From FIG. 11, it is noted that the representation 1100 is laid out akin to a calendar with the month (November), being shown arranged in its appropriate weeks. The weeks provide appropriate ranges of a second field by which the files of the tower group 1012 may be sorted. A pair of lines 1110 and 1111 delineate the month of November from adjacent months October and December respectively, with the days of those months that fill the grid in the representation 1100 being shaded a different color so as to clearly distinguish them from the selected month. A pair of arrow icons 1112 and 1113 are also provided and which are selectable by operation of the mouse 203 to shift or scroll the representation 1100 into the adjacent month of October or December respectively. Thus the representation of FIG. 11 affords a detailed representation of a lower level of the hierarchical file structure, different from that of FIG. 10, but nevertheless in a consistent and hierarchically interpretable manner.

The navigation of the three dimensional view described above is quite distinct from typical “virtual reality” methods or immersive forms of interaction as known in the prior art. While the camera viewpoint does move in the 3D model, all visible elements remain in view at any given time. The advantages of this include:

    • the user does not need to turn their head (ie. adjust the camera viewpoint) to see what is behind them;
    • access to a global view of everything (the “Whole Collection”) is available in one click of the mouse 203;
    • navigation operates at the same point and in a similar click style that user are familiar with from two dimensional GUIs;
    • slow, walking-style navigation around a 3D environment is not required—instead, quick zooming transitions occur with a single mouse click;
    • navigation is simpler than immersive environments because only two types of action are required: zoom in or zoom out, with navigation between groups (“Next Month” and “Previous Month”) being strictly optional and not required to access any part of the collection;
    • the tile is still visible in the intermediary hierarchy level (the dark trapezoid 710 at the base of the group in FIG. 7) reminding the user that they are at one “square” of the “Whole Collection” view.

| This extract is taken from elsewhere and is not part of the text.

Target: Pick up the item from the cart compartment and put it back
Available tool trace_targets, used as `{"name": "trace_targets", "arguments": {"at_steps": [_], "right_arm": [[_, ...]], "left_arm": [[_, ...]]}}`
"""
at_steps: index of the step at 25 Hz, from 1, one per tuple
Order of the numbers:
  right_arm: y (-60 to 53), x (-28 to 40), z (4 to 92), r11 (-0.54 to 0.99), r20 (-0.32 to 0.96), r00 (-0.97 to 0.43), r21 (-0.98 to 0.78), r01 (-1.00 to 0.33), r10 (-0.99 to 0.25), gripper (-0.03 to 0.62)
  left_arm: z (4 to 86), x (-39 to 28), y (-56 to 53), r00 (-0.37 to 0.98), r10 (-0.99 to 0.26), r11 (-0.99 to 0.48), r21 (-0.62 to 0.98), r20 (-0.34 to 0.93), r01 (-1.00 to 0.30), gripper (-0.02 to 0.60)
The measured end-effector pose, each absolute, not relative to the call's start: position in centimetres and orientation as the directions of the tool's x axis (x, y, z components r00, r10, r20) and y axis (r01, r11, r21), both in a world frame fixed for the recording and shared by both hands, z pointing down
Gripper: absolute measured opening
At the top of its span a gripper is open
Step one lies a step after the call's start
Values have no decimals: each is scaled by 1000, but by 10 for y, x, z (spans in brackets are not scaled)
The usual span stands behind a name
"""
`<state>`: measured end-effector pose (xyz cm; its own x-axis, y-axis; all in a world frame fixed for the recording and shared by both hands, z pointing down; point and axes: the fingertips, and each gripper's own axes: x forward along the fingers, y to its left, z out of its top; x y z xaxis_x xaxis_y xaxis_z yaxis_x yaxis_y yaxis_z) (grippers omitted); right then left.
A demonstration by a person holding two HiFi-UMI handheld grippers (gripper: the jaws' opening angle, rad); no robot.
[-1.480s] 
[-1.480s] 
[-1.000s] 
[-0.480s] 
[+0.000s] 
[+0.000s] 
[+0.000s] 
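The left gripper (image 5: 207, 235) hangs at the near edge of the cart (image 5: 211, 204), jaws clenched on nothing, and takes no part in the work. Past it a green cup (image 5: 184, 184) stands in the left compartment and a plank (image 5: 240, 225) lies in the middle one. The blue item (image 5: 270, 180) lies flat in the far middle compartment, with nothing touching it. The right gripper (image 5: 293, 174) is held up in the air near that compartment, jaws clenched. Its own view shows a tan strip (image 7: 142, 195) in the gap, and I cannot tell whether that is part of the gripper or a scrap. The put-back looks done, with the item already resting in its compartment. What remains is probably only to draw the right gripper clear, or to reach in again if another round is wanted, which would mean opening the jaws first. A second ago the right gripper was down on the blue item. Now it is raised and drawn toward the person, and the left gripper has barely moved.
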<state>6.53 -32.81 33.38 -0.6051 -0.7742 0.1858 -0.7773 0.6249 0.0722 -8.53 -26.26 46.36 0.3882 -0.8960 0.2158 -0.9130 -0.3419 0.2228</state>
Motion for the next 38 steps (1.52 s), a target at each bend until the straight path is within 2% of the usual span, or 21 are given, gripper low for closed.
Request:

The GUI program described above provides a method of viewing thumbnail representations of media files from a database in three dimensions, where the thumbnails are sorted along two or more fields of the database and grouped within a range along both fields, with the groups being arranged according to their values along the two sort fields. This results in an ordered presentation of the information in a fashion consistent with methods of interpretation typically employed by users. This arises from the use of sort terms and the familiarity of users in identifying a 2D intersection of terms and then assessing the information at the intersection, which may be a single photograph or a collection of photographs. The GUI program also provides a means of navigating a set of groups displayed in three dimensions.

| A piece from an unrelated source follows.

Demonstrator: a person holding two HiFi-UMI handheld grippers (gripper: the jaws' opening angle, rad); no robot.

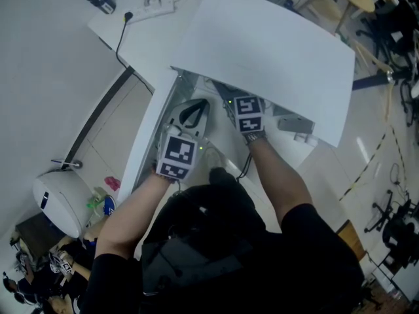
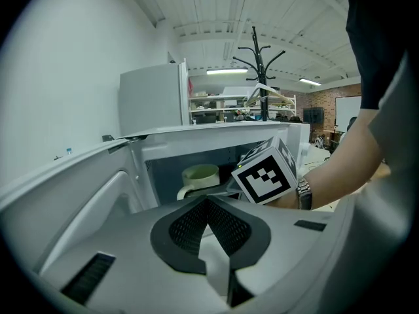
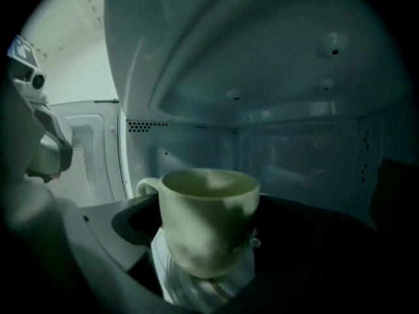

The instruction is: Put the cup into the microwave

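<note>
Standing on the white bench point(image 1: 147, 44), the microwave point(image 1: 262, 51) is the biggest thing here. In the head view only its white top shows, so the inside is hidden from above. Its door point(image 2: 78, 201) is swung open to the left side.

The left claw point(image 2: 208, 205) is outside, in front of the open cavity. Its two dark jaws are pressed together and nothing is between them. The right claw point(image 3: 209, 233) reaches into the cavity. From above only its marker cube point(image 1: 249, 115) and the person's forearm can be seen, because the microwave top covers the jaws.

The right gripper view is very dark. There the jaws are closed on the lower body of the cup point(image 3: 206, 214), one on each side. The right-side jaw is almost lost in shadow. I cannot tell if the bottom of the cup touches the microwave floor, since the claw covers it.

The cup is inside the microwave, near the front opening. It stands upright, with its long axis vertical and its mouth up. Its handle point(image 3: 149, 187) points to the left in this view, toward the door side. It is a plain pale mug, cream with a little green, with a smooth round rim. The left gripper view shows it also, behind the right claw's cube.
</note>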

Although the present description is centred upon media files having image (eg. thumbnail) representations, the principles disclosed herein may be readily applied to databases that utilize any one or more of a range of file types. For example, operating systems such as Windows™ afford general file searching functionality which may be limited by date, date range, file name and file type for example. The search result may then be sorted based upon a file attribute such as name, size, type or date. Consequently, multiple searching dimensions can be applied across a general database of files. These may then be used to generate a 3D view similar to those of FIGS. 1, and 5-9. Further, the present disclosure is also applicable to broader collections of data that may not be file-structured. Such include arrangements where a number of data objects are arranged in a collection that is not file-based and not a database.


The arrangements described are applicable to the computer and data processing industries and particularly in respect of management of large numbers of visual media files.

The foregoing describes only some embodiments of the present invention, and modifications and/or changes can be made thereto without departing from the scope and spirit of the invention, the embodiments being illustrative and not restrictive.